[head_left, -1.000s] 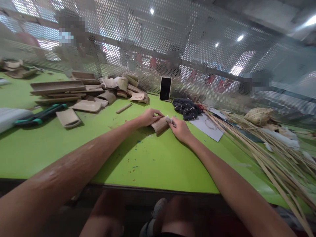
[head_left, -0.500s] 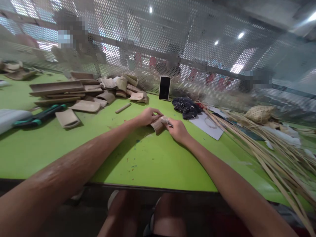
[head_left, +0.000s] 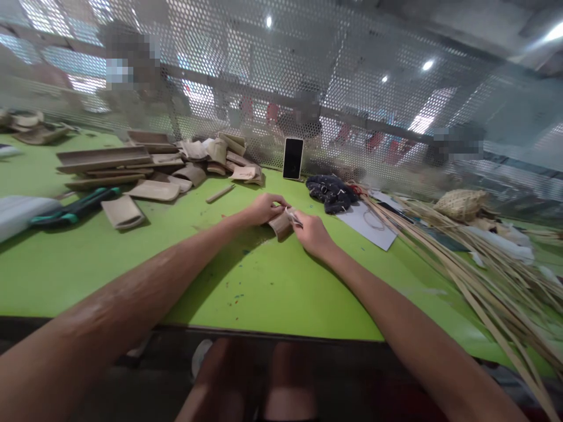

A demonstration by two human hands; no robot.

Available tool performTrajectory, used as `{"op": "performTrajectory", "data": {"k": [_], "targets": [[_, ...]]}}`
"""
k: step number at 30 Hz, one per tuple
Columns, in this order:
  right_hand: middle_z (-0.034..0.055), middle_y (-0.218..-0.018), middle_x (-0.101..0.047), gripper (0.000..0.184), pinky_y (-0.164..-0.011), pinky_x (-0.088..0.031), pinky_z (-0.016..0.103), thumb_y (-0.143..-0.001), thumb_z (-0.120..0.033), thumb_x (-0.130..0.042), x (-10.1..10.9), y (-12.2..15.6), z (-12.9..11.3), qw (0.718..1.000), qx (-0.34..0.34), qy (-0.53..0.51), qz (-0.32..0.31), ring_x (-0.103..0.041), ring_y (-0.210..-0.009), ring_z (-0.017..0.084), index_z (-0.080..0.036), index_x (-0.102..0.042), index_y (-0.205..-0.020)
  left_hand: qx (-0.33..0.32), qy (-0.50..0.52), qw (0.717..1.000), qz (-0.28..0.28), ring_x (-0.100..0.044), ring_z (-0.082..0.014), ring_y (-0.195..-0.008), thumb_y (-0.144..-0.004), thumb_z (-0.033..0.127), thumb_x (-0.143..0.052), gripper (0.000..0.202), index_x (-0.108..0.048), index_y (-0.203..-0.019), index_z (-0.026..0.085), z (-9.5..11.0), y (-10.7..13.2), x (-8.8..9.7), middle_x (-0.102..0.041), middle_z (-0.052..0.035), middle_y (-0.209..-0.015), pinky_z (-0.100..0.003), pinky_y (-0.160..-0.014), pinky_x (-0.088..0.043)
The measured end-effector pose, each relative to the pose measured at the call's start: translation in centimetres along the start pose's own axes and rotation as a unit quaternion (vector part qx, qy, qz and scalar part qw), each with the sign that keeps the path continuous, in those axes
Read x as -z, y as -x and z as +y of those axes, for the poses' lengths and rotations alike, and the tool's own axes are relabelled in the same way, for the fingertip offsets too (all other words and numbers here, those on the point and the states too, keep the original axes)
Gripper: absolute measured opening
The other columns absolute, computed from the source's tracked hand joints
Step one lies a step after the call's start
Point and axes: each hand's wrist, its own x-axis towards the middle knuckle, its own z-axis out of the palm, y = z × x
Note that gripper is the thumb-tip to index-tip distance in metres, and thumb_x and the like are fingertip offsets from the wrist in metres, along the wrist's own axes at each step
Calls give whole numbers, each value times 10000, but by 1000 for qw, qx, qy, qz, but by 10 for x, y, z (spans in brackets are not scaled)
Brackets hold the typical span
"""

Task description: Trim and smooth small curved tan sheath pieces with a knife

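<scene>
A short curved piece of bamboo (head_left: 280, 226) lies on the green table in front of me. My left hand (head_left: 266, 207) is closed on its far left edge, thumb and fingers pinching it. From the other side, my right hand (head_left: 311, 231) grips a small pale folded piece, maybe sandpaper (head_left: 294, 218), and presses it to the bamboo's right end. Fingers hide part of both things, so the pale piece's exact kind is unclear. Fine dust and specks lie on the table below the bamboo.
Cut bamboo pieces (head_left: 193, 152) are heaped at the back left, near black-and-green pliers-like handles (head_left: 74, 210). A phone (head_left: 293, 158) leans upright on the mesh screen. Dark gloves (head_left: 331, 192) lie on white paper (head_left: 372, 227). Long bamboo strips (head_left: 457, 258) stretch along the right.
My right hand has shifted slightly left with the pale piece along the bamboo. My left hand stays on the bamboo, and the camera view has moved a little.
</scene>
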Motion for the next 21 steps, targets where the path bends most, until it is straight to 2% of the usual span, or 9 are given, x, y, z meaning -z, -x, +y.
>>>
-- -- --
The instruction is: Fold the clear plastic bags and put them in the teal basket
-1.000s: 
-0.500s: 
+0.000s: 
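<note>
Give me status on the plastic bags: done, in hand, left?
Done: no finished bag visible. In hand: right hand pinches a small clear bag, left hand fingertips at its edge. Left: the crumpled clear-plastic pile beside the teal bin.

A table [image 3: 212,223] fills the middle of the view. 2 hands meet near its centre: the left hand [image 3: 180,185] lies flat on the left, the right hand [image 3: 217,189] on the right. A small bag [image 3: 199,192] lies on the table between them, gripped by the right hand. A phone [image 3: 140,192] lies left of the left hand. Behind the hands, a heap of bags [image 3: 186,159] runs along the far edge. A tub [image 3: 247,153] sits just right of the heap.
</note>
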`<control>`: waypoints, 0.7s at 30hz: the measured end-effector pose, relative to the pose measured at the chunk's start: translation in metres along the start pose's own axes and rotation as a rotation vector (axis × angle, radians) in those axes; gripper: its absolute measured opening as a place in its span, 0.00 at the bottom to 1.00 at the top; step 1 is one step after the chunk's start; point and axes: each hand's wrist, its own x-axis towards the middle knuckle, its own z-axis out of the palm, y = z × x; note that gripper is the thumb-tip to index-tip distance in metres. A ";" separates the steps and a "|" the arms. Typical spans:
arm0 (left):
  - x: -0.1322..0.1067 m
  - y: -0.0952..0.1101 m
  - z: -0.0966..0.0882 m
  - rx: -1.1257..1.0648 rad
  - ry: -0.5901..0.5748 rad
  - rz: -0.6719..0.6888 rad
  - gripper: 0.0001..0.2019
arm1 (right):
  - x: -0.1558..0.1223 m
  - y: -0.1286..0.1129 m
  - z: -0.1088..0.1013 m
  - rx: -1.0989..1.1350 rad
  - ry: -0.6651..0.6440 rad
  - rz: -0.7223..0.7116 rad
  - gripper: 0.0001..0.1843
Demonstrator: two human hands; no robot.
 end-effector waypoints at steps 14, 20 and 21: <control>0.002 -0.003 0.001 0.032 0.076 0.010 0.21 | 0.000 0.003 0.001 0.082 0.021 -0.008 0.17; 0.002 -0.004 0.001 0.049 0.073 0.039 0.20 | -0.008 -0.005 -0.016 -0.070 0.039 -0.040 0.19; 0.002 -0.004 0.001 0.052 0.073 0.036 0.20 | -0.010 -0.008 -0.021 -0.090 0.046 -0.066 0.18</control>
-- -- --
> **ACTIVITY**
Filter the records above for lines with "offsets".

> **OUTPUT FOR THIS TASK**
Read x as -z, y as -x and z as +y of those axes, for the poses' lengths and rotations alike, and the tool's own axes are relabelled in the same way, for the fingertip offsets too (all other words and numbers here, those on the point and the states too, keep the original axes)
Note that gripper is the thumb-tip to index-tip distance in metres, and thumb_x and the like are fingertip offsets from the wrist in metres, along the wrist's own axes at each step

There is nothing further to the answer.